### Raw data:
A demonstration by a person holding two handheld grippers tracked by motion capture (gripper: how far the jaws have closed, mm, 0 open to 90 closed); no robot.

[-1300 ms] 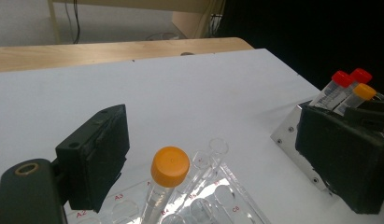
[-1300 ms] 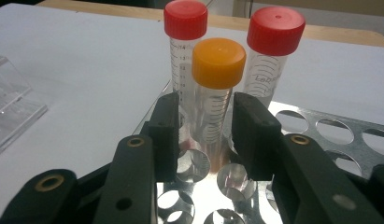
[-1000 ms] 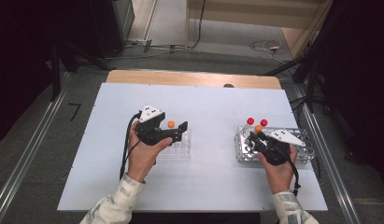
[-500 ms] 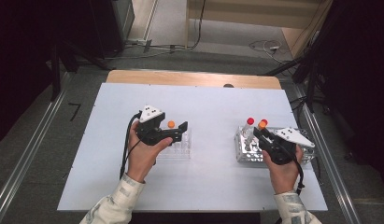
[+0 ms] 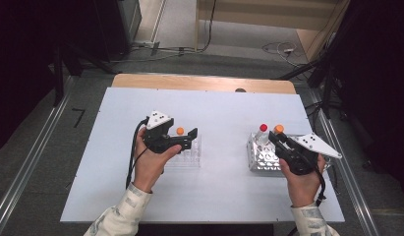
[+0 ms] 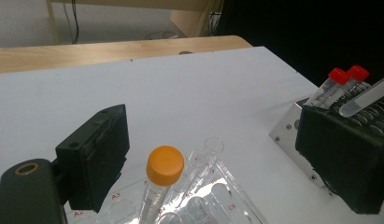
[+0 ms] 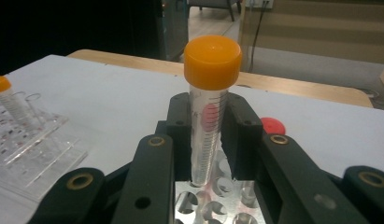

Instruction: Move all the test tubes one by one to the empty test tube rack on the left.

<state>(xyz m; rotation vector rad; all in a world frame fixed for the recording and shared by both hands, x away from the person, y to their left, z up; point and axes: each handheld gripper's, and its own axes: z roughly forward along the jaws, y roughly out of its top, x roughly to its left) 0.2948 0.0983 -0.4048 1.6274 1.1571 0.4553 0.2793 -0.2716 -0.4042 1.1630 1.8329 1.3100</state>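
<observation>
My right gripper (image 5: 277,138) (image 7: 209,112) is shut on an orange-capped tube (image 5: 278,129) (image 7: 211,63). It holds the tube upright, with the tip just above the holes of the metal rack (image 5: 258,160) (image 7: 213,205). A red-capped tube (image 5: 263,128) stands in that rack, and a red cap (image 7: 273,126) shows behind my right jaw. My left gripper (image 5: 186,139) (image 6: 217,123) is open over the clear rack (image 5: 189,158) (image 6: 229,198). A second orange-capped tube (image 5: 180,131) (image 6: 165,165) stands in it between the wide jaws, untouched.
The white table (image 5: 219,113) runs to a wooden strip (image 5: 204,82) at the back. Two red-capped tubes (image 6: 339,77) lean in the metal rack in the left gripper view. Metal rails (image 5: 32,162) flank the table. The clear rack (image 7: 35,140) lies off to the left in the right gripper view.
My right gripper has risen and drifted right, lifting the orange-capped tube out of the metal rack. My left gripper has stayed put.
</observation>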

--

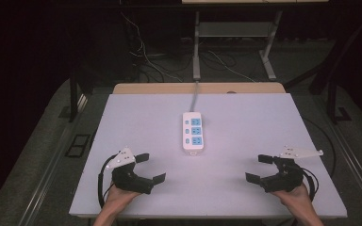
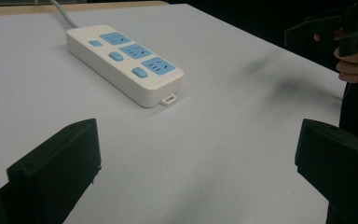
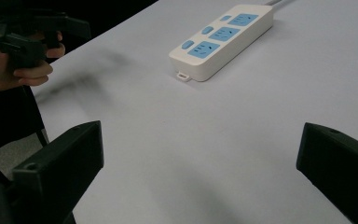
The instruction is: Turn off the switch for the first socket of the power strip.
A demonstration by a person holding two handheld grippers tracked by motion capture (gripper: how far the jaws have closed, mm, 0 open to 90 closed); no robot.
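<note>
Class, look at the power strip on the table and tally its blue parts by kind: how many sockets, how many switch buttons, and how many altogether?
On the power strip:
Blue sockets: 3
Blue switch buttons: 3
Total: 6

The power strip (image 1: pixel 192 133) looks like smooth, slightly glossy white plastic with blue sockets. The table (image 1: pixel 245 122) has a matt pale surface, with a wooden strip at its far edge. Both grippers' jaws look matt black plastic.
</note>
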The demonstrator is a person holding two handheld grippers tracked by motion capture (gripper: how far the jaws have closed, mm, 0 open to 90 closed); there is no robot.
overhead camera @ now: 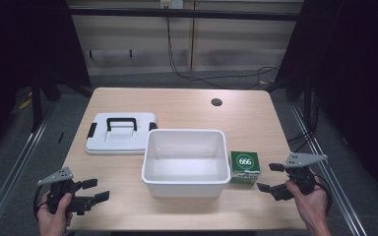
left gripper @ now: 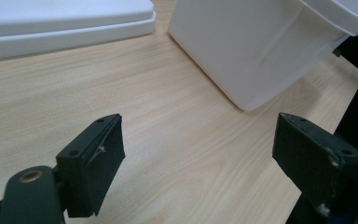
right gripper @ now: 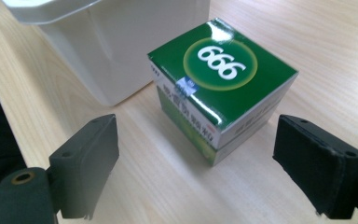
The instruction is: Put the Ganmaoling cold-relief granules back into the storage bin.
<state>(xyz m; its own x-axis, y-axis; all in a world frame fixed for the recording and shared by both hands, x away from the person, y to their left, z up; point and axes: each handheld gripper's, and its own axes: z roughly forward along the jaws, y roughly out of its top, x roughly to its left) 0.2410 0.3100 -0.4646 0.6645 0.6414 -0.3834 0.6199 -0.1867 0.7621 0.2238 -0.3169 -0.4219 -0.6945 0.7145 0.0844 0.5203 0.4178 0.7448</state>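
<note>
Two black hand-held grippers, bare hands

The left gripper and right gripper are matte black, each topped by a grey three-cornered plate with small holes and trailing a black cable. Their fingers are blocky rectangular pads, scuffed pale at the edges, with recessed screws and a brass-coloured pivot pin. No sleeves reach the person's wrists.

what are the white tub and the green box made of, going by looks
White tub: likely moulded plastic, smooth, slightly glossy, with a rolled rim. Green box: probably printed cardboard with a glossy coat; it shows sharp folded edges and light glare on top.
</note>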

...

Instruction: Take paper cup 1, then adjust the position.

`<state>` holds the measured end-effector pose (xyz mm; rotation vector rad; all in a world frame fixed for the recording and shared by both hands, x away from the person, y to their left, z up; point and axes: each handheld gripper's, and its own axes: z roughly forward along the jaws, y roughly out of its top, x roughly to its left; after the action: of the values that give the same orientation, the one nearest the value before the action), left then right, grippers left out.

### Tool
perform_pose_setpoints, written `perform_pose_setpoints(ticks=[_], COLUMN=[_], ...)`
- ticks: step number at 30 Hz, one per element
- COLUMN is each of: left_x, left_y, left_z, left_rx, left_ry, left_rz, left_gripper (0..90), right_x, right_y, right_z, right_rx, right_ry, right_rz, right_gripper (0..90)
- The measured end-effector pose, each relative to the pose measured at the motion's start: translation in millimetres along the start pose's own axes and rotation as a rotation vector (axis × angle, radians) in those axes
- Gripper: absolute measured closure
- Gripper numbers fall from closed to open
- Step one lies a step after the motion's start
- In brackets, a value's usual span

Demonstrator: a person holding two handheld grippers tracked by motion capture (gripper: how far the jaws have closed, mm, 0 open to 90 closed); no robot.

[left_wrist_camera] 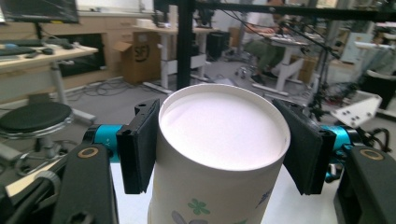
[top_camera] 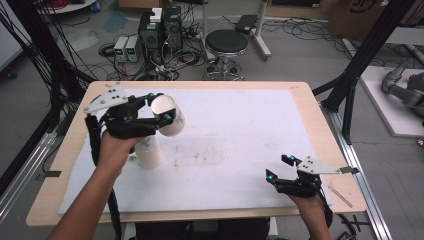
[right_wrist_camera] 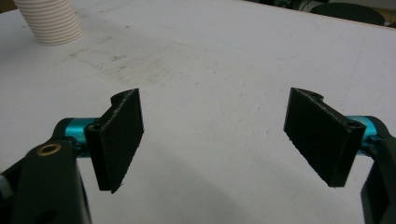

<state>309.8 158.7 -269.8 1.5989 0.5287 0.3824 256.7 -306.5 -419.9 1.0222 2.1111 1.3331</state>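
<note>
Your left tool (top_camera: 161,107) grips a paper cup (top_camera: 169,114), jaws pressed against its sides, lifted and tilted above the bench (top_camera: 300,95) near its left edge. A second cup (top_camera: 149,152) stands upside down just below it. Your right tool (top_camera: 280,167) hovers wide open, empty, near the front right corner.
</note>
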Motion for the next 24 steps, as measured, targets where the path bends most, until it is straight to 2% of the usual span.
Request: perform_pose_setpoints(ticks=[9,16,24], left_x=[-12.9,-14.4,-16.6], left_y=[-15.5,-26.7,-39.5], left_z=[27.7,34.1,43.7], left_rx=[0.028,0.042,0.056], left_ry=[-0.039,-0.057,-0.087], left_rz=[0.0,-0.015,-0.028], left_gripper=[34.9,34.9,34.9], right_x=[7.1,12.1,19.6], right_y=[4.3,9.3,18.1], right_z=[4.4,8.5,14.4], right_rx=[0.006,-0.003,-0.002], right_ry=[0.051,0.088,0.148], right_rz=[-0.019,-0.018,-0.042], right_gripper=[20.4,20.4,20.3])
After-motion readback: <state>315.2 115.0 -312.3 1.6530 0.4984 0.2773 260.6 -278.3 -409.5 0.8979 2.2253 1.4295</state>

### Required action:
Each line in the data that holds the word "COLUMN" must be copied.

### Problem solution:
perform_pose_setpoints, written `perform_pose_setpoints(ticks=[_], COLUMN=[_], ...)`
- COLUMN is each of: left_x, left_y, left_z, left_rx, left_ry, left_rz, left_gripper (0..90), right_x, right_y, right_z, right_rx, right_ry, right_rz, right_gripper (0..90)

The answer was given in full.